Key profit drivers include gross margins of 77% providing a solid profitability foundation, robust top-line growth of 42% expanding the revenue base. The margin cascade from 77% gross to -5% operating to -1.3% net reveals the company's cost structure and reinvestment intensity. Our analysis indicates that profit quality raises some durability concerns, with the quality factor at the 37th percentile.
The margin profile shows gross margins of 77%, operating margins of -5%, net margins of -1.3%. Return metrics include ROE of -1.8% and ROA of -0.5%. Relative to the Services sector, gross margins are 17.5 percentage points above the sector median of 60%, and ROE of -1.8% compares to a sector median of 5.3%.
The balance sheet reflects high leverage with D/E of 228%, which may limit financial flexibility, revenue growth of 42%. The sector median D/E is 0%, putting Zscaler, Inc. at higher leverage than the typical peer. Elevated leverage in combination with the current margin profile warrants close monitoring for any deterioration in debt-servicing capacity.
Above 50MA
37.18%
Net New Highs
+51081

Zscaler's stock has dropped significantly from its November peak, but the author remains bullish long-term, anticipating strong Q2 earnings driven by the Z-Flex program and AI-driven demand. Despite concerns about AI disruption, the company's AI security portfolio is performing well, and its valuation, while peer-like, is justified by superior expected revenue growth. The article suggests that current levels offer a good opportunity for patient accumulation.

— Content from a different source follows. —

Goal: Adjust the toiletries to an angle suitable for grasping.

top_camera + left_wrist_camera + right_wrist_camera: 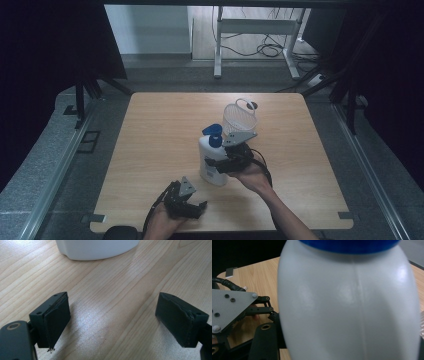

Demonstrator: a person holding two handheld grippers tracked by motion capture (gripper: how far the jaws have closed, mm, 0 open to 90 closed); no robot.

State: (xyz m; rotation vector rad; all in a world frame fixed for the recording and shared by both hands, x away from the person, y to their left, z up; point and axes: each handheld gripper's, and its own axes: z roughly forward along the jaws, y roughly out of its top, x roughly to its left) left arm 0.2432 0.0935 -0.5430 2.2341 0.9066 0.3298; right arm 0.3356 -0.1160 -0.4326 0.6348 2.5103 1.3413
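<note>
My right gripper (218, 164) is clamped on the white bottle (212, 161) — jaws drawn in against its sides low on the body, with the blue pump cap (214, 134) standing upright above. The bottle sits near the middle of the wooden table (150, 150), base on the surface, just in front of the white wire basket (239, 118), which stands a little behind and to the right of it. In the right gripper view the bottle's pale belly (348, 305) is pressed right up to the lens, its blue collar along the top edge, so I can't make out the pads themselves there. Over on the near edge, my left gripper (190, 206) rests low over the table — jaws spread wide, nothing between them. The left gripper view looks along both black pads (56, 320) to bare wood grain, with the bottle's rounded white base (97, 248) ahead, well apart from the pads.
</note>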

Zscaler's Z-Flex program, introduced in fiscal Q3 2025, is gaining strong traction, with contract value bookings surging 70% sequentially in fiscal Q1 2026. This flexible licensing model reduces procurement delays and helps secure larger, multi-year deals, improving revenue visibility and expanding client relationships. Despite competing with similar offerings from Palo Alto Networks and CrowdStrike, Z-Flex's early success suggests it could become a significant growth driver for Zscaler, which currently holds a Zacks Rank #4 (Sell).

Zscaler has acquired SquareX, an early-stage startup specializing in secure web browser technology, to enhance its Zero Trust Exchange platform. This acquisition aims to extend network and application access policy enforcement to browsers on both managed and user-owned devices, addressing a critical gap in browser-native threat detection. The deal positions Zscaler alongside competitors like CrowdStrike and Palo Alto Networks, which have also invested in secure browser solutions, highlighting a growing industry focus on browser security as the primary user interface for work activities.

Barclays upgraded Zscaler (NASDAQ: ZS) from Equalweight to Overweight, despite lowering its price target from $264.00 to $228.00. The new target still indicates significant upside from the current price, and the upgrade comes despite concerns about Zscaler's long-term growth trajectory potentially dipping below 20% by 2028. Zscaler maintains a strong revenue growth rate and gross profit margin, with analysts expecting net income growth this year, and the company has recently introduced an AI Security Suite and reinforced its leadership team.
|Zscaler Inc. (ZS) is strengthening its cybersecurity offerings through its recent acquisition of SquareX and the introduction of a new AI Security Suite. SquareX aims to extend Zero Trust security directly into browsers, improving protection for unmanaged devices, while the AI Security Suite helps companies manage and secure their growing use of artificial intelligence tools. These strategic moves are expected to boost Zscaler's growth in the high-growth cybersecurity market.